--- Collected data ---
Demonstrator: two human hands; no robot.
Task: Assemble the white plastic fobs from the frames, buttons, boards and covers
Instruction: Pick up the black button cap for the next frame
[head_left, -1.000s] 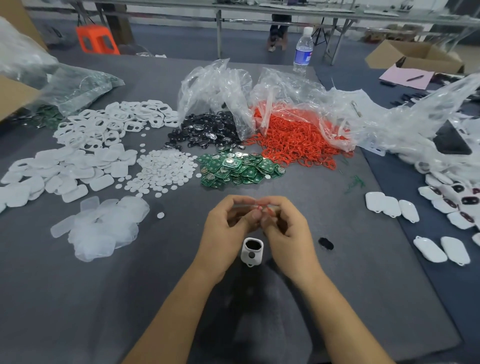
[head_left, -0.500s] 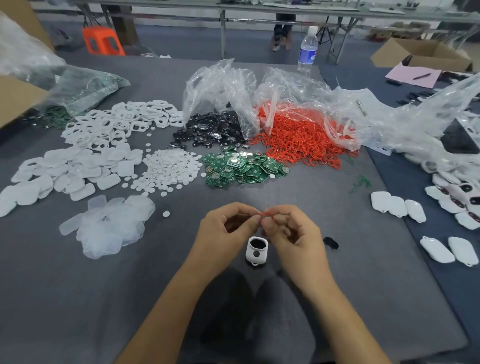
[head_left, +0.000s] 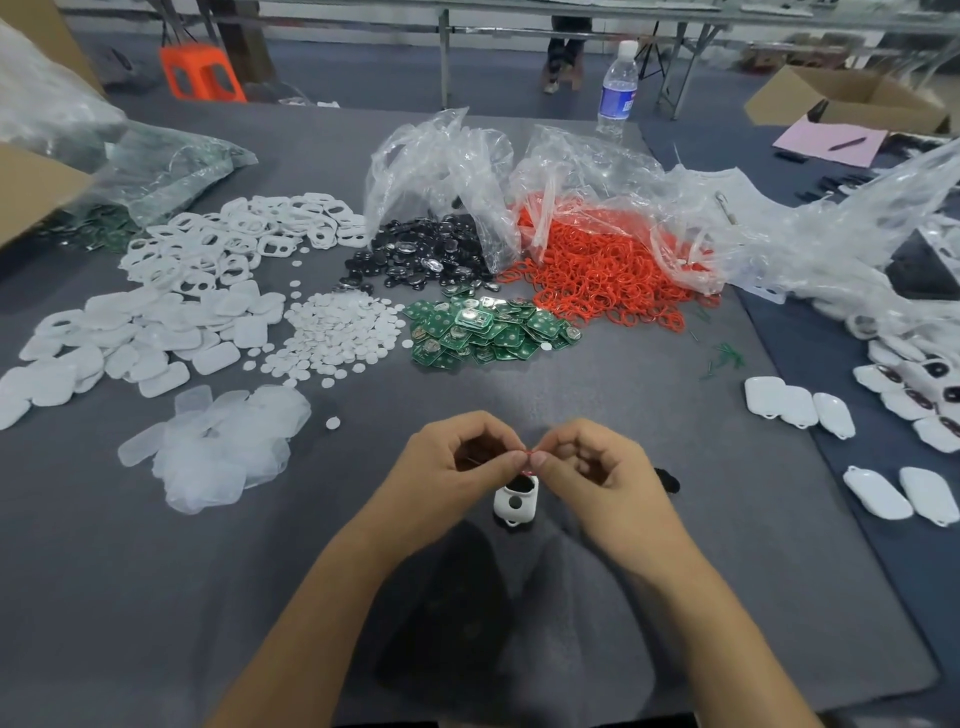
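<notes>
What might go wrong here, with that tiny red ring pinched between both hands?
The red ring is held only at the fingertips of the left hand and right hand; it may slip and drop. The white fob shell lies loose beneath them and might get knocked.

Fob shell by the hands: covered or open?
Open: the fob shell shows a dark uncovered recess; left hand and right hand pinch a red ring.

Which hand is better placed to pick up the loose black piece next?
Probably the right hand: the black piece lies just beside it, away from the left hand. Both pinch the red ring.
</notes>
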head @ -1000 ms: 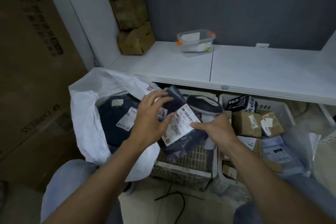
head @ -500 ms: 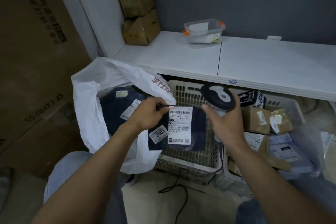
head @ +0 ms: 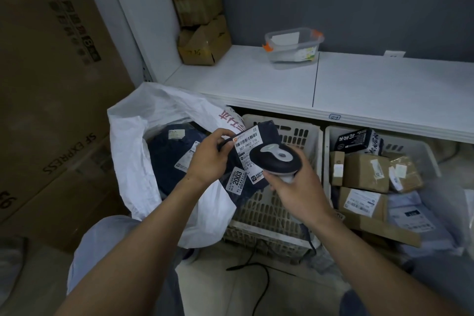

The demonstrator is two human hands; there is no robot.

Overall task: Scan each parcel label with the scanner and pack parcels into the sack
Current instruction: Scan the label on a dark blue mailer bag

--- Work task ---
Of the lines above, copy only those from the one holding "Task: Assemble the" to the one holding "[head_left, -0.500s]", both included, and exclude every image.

--- Result ---
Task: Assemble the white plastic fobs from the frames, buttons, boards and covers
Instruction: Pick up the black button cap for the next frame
[head_left, -1.000s] 
[head_left, -0.500s] 

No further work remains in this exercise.